- [WORK REQUEST]: Find the word "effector" in the records below. List each line containing it.
START MATERIALS PROVIDED
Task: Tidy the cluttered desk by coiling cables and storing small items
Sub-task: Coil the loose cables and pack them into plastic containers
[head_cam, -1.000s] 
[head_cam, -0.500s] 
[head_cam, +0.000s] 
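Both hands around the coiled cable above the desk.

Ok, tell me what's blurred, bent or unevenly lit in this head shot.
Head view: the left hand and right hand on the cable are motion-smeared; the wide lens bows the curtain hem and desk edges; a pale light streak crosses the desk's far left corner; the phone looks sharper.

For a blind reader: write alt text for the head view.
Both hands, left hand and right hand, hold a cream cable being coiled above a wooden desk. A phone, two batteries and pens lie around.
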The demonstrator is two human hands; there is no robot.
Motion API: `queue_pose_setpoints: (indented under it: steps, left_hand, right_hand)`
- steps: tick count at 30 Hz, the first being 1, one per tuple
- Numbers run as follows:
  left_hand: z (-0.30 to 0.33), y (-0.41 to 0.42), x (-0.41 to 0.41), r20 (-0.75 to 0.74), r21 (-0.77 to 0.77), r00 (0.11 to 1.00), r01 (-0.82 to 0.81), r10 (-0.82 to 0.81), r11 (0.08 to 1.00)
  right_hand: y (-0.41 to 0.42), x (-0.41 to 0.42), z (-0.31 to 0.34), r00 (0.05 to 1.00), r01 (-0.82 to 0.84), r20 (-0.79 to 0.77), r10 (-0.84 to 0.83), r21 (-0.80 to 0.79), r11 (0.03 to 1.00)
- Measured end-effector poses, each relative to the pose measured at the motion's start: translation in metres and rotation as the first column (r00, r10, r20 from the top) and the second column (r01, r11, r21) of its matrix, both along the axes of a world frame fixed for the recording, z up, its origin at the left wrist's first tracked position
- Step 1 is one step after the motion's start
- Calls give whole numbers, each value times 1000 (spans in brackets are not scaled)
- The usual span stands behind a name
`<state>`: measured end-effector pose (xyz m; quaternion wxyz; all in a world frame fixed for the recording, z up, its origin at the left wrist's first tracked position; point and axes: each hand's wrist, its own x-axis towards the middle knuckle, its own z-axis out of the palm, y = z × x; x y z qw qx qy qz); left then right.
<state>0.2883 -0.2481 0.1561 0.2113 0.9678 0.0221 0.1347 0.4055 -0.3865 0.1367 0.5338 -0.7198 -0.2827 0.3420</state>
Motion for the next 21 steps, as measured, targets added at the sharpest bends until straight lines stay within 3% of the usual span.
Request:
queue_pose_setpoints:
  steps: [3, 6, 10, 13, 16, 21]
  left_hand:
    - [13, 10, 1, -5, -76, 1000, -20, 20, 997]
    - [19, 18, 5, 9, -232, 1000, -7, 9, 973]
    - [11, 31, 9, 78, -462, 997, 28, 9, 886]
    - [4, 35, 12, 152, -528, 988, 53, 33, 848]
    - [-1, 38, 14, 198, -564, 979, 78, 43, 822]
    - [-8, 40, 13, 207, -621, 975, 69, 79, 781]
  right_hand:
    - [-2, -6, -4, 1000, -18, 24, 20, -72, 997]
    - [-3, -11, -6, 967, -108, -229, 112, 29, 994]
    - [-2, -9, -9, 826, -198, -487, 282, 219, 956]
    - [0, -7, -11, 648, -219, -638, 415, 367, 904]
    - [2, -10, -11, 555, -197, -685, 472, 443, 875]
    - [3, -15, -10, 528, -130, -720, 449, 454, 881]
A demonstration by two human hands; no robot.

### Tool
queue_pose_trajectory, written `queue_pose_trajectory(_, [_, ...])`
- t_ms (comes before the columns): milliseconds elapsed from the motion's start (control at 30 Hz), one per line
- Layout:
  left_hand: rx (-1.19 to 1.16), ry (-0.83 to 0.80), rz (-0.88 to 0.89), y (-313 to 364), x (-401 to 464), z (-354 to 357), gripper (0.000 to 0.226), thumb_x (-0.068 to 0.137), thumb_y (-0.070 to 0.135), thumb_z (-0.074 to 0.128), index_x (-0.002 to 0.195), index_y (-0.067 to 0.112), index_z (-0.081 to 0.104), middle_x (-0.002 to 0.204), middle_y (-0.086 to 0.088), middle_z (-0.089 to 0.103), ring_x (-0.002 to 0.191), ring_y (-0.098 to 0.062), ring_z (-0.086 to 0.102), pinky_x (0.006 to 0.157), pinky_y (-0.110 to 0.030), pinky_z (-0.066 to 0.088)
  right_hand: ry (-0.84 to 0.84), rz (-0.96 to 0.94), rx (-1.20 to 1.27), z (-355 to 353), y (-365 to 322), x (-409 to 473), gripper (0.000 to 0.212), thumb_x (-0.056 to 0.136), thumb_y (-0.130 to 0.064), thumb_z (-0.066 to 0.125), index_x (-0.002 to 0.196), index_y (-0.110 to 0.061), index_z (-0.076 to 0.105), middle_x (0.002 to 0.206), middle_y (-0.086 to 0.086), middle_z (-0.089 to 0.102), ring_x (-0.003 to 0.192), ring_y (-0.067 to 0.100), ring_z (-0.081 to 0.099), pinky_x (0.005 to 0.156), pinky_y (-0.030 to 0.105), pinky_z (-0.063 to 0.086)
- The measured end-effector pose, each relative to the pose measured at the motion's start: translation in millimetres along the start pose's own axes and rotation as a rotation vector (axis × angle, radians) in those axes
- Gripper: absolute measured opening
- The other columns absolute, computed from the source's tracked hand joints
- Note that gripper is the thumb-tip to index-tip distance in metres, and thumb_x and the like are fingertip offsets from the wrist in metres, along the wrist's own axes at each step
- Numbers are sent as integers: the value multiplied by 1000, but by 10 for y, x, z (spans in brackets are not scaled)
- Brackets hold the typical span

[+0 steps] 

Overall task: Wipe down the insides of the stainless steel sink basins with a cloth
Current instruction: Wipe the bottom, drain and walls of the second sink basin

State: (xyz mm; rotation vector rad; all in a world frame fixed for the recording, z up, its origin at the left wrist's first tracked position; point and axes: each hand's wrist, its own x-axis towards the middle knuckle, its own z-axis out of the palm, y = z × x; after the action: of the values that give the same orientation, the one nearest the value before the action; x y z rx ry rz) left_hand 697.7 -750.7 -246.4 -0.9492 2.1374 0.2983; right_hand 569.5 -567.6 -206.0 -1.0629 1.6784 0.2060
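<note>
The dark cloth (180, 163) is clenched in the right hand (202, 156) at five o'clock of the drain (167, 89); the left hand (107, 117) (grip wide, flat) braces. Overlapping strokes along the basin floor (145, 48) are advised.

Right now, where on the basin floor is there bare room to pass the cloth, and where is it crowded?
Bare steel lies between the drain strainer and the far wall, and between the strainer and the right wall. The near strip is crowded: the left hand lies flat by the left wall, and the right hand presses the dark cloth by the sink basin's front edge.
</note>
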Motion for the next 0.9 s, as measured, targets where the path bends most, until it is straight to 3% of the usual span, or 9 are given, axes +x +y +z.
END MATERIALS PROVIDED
- [TASK ANSWER]:
- Measured end-effector poses, each relative to the pose measured at the motion's start: translation in metres and rotation as the first column (r00, r10, r20 from the top) and the second column (r01, r11, r21) of its matrix, both along the axes of a world frame fixed for the recording, z up, its origin at the left wrist's first tracked position
`<state>`: measured end-effector pose (xyz m; quaternion wxyz; all in a world frame fixed for the recording, z up, its origin at the left wrist's first tracked position; point and axes: each hand's wrist, its own x-axis towards the middle knuckle, its own z-axis out of the palm, y = z × x; x y z qw qx qy qz); left then right.
- The measured end-effector pose, each relative to the pose measured at the motion's start: translation in millimetres along the start pose's own axes and rotation as a rotation vector (axis × angle, radians) in those axes

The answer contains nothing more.